Booths  Or How to Run an ICSE Workshop Differently

Some time last year, we figured that it would be a good idea to have a workshop on software engineering and XML technologies; we proposed that as an ICSE Workshop, it was accepted and we had about 50 participants. We wanted to organize it in a novel way and avoid the conference-disguised-as-workshop phenomenon. In this brief feature, I summarize our experience. 
At an IFIP 2.9 meeting some of us had experienced a new way to organize interactive meetings and we wanted to try that at this year's ICSE. The idea is to have a sequence (three in our case) of booth sessions were a substantial number of authors present their work in parallel. Each author was given a booth (or more realistically a table) in a particular part of the room. We encouraged authors to prepare short presentations or demos explaining their work. Other participants then spend 10-15 minutes listening to the presentations of those authors they are interested in.

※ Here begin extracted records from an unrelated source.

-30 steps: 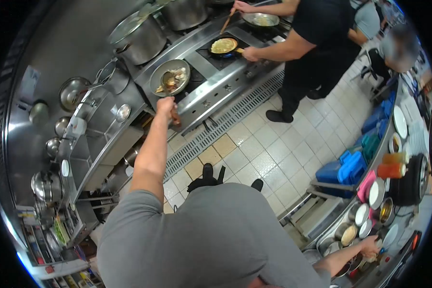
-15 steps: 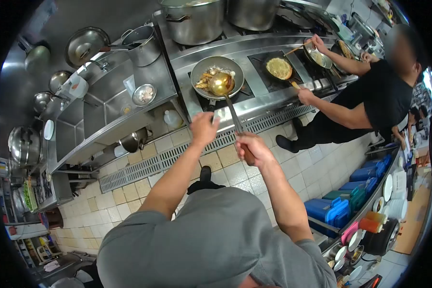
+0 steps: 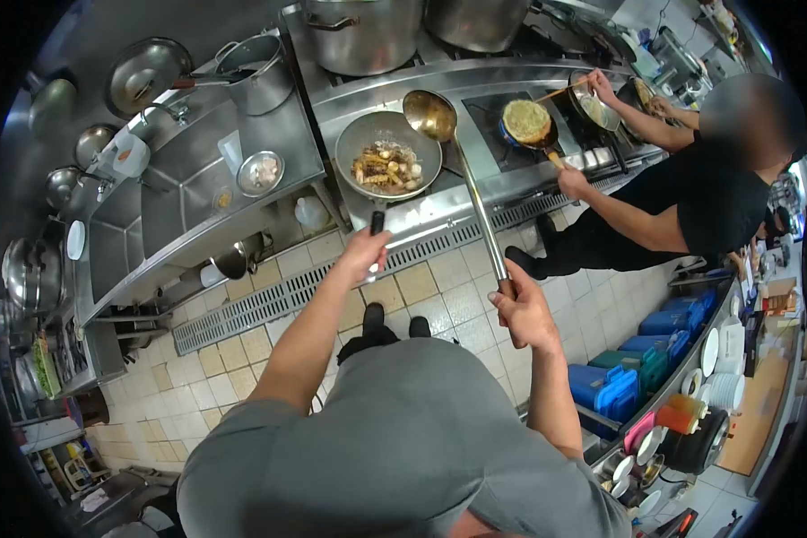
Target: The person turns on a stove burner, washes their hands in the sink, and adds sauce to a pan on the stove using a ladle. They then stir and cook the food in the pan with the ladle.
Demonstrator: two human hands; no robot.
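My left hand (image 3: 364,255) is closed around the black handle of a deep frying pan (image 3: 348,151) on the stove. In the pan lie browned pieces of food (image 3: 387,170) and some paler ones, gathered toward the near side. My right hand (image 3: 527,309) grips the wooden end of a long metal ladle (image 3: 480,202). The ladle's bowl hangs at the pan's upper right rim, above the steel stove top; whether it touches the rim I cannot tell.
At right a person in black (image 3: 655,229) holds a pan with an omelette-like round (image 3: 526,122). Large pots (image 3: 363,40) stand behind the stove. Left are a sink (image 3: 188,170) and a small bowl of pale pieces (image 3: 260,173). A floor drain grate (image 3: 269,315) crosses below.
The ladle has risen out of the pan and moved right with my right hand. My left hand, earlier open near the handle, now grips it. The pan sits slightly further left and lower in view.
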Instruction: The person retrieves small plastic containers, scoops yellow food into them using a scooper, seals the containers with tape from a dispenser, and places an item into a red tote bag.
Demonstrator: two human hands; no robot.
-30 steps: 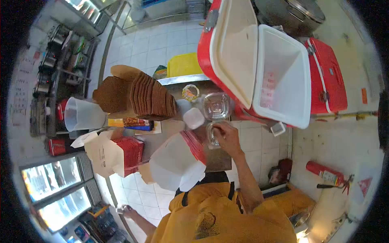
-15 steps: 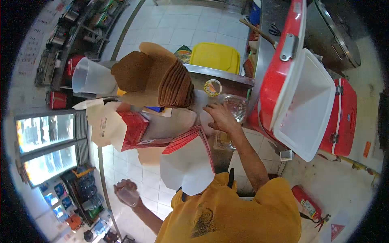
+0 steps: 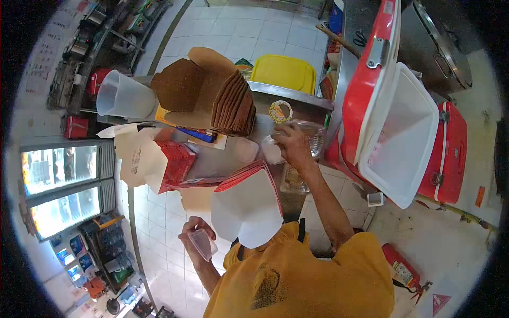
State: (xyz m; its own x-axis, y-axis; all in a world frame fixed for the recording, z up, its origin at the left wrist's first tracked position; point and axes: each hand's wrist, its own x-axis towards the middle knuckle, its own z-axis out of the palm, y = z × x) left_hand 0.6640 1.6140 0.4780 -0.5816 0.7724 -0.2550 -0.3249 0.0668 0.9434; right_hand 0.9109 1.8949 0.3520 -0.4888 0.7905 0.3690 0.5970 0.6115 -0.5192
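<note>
My left hand [image 3: 197, 233] holds a small clear plastic tub [image 3: 203, 244] tilted, low and left of the table, its fingers wrapped round the side. Over the table my right hand [image 3: 295, 148] has its fingers bent onto a translucent plastic piece [image 3: 271, 150]; whether it is a lid or a tub I cannot tell. A patterned tape roll [image 3: 280, 112] lies just beyond those fingers. Clear clamshell containers [image 3: 316, 140] are beside and partly under the right hand. Another translucent tub [image 3: 246, 150] sits to its left.
Nested brown cardboard boxes [image 3: 233, 106] stand at the back, with red-and-white boxes [image 3: 246, 204] near my body and more red-edged boxes [image 3: 177, 161] at left. A translucent bucket [image 3: 124, 95] is farther left. An open red cooler [image 3: 395, 143] stands at right, a yellow lid [image 3: 283, 74] behind.
My left hand has moved right and up with the clear tub, closer to the red-and-white boxes. The right hand's fingers have bent, and the hand has shifted slightly.
</note>
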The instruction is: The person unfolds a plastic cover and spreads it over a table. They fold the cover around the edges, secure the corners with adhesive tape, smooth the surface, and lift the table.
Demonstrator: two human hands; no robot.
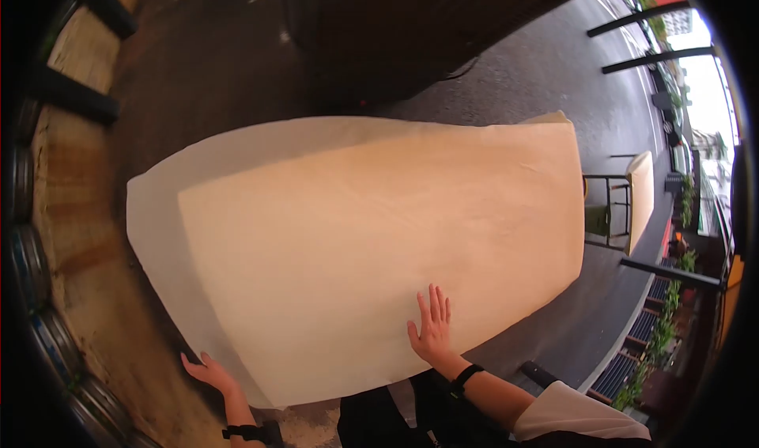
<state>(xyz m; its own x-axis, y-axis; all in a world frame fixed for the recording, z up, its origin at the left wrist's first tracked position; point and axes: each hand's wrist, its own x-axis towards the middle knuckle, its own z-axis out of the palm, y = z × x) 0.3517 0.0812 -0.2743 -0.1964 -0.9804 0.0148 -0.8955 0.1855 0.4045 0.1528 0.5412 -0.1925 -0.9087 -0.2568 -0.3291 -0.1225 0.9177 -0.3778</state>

I visited about 15 booths and got a reasonable idea about the body of work in the area within only three hours. Particularly, younger authors who often do not contribute too actively when they attend their first workshops were forced to expose and explain their work to most participants. Something to watch out for is to brief the authors properly beforehand and also to make sure that the room is big enough so that the background noice does not get into the foreground too much. Altogether, most participants found that the format worked rather well, given that we tried it for the first time and I would recommend this peer-to-peer interaction for other occasions.